Provable convergence guarantees for black-box variational inference
Justin Domke, Guillaume Garrigos, Robert Gower

TL;DR
This paper provides the first rigorous convergence guarantees for black-box variational inference methods, addressing theoretical gaps related to gradient noise bounds and non-smooth objectives in stochastic optimization.
Contribution
It introduces novel convergence guarantees for proximal and projected stochastic gradient descent in dense Gaussian variational inference, based on quadratic noise bounds.
Findings
Existing gradient estimators satisfy quadratic noise bounds.
Proximal and projected stochastic gradient descent converge under these bounds.

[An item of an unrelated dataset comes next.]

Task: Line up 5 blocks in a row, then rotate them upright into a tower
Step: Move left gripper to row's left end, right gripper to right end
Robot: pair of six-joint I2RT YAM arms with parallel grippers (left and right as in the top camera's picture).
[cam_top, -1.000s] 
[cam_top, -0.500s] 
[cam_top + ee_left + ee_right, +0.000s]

The results apply to realistic inference problems.
Abstract
Black-box variational inference is widely used in situations where there is no proof that its stochastic optimization succeeds. We suggest this is due to a theoretical gap in existing stochastic optimization proofs: namely the challenge of gradient estimators with unusual noise bounds, and a composite non-smooth objective. For dense Gaussian variational families, we observe that existing gradient estimators based on reparameterization satisfy a quadratic noise bound and give novel convergence guarantees for proximal and projected stochastic gradient descent using this bound. This provides rigorous guarantees that methods similar to those used in practice converge on realistic inference problems.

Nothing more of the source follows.